**YOUR TASK:** Write out the data word for word, taking care that no picture is carried over.
——————
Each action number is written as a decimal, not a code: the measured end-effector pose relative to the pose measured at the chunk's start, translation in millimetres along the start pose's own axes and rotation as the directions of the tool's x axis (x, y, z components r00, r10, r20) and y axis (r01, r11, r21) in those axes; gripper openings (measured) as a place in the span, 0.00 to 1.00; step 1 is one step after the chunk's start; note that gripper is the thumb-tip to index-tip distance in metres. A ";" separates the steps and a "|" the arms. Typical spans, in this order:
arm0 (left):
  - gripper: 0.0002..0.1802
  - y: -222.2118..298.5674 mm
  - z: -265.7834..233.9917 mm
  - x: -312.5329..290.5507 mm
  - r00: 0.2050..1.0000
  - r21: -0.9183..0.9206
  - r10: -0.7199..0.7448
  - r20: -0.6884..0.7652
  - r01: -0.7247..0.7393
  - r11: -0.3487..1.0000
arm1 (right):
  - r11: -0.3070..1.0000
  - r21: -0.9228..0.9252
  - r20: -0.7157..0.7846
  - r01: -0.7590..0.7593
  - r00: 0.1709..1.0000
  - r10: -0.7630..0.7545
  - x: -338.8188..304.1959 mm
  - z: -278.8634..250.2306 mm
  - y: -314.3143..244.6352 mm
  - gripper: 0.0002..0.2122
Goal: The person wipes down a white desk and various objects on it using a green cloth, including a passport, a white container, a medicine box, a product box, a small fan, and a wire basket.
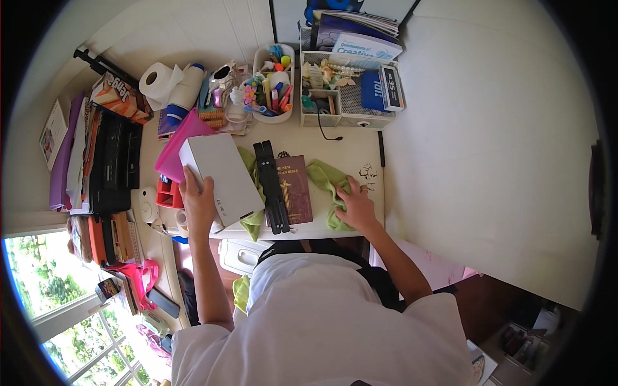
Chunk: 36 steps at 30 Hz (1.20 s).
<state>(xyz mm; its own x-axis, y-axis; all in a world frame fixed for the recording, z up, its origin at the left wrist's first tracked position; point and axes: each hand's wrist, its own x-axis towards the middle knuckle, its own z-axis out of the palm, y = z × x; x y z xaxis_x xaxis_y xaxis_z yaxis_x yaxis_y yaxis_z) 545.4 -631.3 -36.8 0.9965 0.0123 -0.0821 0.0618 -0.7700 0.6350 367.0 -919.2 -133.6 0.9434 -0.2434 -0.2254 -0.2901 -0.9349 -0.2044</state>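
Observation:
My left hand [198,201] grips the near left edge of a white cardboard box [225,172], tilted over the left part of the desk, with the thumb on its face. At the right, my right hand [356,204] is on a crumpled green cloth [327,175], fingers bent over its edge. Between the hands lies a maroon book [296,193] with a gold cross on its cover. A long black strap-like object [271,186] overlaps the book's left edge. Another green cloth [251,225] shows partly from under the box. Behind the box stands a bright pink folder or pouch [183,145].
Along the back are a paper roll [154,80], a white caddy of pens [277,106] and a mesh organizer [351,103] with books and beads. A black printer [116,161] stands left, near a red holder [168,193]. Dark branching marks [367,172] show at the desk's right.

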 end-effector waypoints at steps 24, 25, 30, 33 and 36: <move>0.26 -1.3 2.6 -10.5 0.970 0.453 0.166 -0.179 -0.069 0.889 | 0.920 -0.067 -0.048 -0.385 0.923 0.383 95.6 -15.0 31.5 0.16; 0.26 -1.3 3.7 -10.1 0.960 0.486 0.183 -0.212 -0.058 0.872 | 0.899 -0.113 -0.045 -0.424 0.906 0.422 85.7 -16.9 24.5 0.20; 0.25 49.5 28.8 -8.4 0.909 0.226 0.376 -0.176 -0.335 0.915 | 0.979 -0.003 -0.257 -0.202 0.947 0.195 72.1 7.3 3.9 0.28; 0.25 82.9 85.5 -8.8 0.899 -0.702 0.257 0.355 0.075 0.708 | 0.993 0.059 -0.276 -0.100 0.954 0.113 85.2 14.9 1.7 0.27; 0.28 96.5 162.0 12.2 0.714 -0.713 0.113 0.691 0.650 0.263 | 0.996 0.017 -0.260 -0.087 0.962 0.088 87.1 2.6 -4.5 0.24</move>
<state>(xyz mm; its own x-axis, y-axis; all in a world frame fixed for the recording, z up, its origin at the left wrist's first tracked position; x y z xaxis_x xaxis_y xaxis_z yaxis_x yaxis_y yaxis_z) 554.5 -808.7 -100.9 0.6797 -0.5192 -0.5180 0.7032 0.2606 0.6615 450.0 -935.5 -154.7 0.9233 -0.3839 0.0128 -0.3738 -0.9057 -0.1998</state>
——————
**YOUR RESPONSE:**
Each action number is written as a decimal, not a code: the measured end-effector pose relative to the pose measured at the chunk's start, translation in millimetres along the start pose's own axes and rotation as the directions of the tool's x axis (x, y, z components r00, r10, r20) and y axis (r01, r11, r21) in those axes; gripper openings (measured) as a place in the span, 0.00 to 1.00; step 1 is one step after the chunk's start; note that gripper is the thumb-tip to index-tip distance in metres. A ";" separates the steps and a "|" the arms. Typical spans, in this order:
arm0 (left):
  - gripper: 0.0002..0.1802
  - y: -222.2118..298.5674 mm
  - z: -265.7834..233.9917 mm
  - x: -312.5329..290.5507 mm
  - r00: 0.2050..1.0000
  - r21: -0.9183..0.9206
  - r10: -0.7199..0.7448
  - r20: -0.6884..0.7652
  - r01: -0.7247..0.7393
  - r11: -0.3487..1.0000
arm1 (right):
  - r11: -0.3070..1.0000
  - r21: -0.9228..0.9252
  - r20: -0.7157..0.7846
  - r01: -0.7590..0.7593
  - r00: 0.1709..1.0000
  - r10: -0.7630..0.7545
  - x: -338.8188..304.1959 mm
  - z: -278.8634..250.2306 mm
  - y: -314.3143..244.6352 mm
  - gripper: 0.0002..0.2122
Goal: The person wipes down a white desk and various objects on it using a green cloth, including a passport, a white container, a medicine box, a product box, a small fan, and a wire basket.
Chunk: 36 steps at 30 Hz (1.20 s).
<state>(xyz mm; its own x-axis, y-axis; all in a world frame fixed for the recording, z up, its origin at the left wrist's first tracked position; point and axes: each hand's wrist, its own x-axis towards the middle knuckle, its own z-axis out of the palm, y = z × x; x y z xaxis_x xaxis_y xaxis_z yaxis_x yaxis_y yaxis_z) 545.4 -631.3 -36.8 0.9965 0.0123 -0.0821 0.0618 -0.7700 0.6350 367.0 -919.2 -133.6 0.9434 -0.2434 -0.2254 -0.2901 -0.9349 -0.2044</state>
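Observation:
My left hand [198,201] grips the near left edge of a white cardboard box [225,172], tilted over the left part of the desk, with the thumb on its face. At the right, my right hand [356,204] is on a crumpled green cloth [327,175], fingers bent over its edge. Between the hands lies a maroon book [296,193] with a gold cross on its cover. A long black strap-like object [271,186] overlaps the book's left edge. Another green cloth [251,225] shows partly from under the box. Behind the box stands a bright pink folder or pouch [183,145].
Along the back are a paper roll [154,80], a white caddy of pens [277,106] and a mesh organizer [351,103] with books and beads. A black printer [116,161] stands left, near a red holder [168,193]. Dark branching marks [367,172] show at the desk's right.
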
 end-effector waypoints at steps 24, 25, 30, 33 and 36: <move>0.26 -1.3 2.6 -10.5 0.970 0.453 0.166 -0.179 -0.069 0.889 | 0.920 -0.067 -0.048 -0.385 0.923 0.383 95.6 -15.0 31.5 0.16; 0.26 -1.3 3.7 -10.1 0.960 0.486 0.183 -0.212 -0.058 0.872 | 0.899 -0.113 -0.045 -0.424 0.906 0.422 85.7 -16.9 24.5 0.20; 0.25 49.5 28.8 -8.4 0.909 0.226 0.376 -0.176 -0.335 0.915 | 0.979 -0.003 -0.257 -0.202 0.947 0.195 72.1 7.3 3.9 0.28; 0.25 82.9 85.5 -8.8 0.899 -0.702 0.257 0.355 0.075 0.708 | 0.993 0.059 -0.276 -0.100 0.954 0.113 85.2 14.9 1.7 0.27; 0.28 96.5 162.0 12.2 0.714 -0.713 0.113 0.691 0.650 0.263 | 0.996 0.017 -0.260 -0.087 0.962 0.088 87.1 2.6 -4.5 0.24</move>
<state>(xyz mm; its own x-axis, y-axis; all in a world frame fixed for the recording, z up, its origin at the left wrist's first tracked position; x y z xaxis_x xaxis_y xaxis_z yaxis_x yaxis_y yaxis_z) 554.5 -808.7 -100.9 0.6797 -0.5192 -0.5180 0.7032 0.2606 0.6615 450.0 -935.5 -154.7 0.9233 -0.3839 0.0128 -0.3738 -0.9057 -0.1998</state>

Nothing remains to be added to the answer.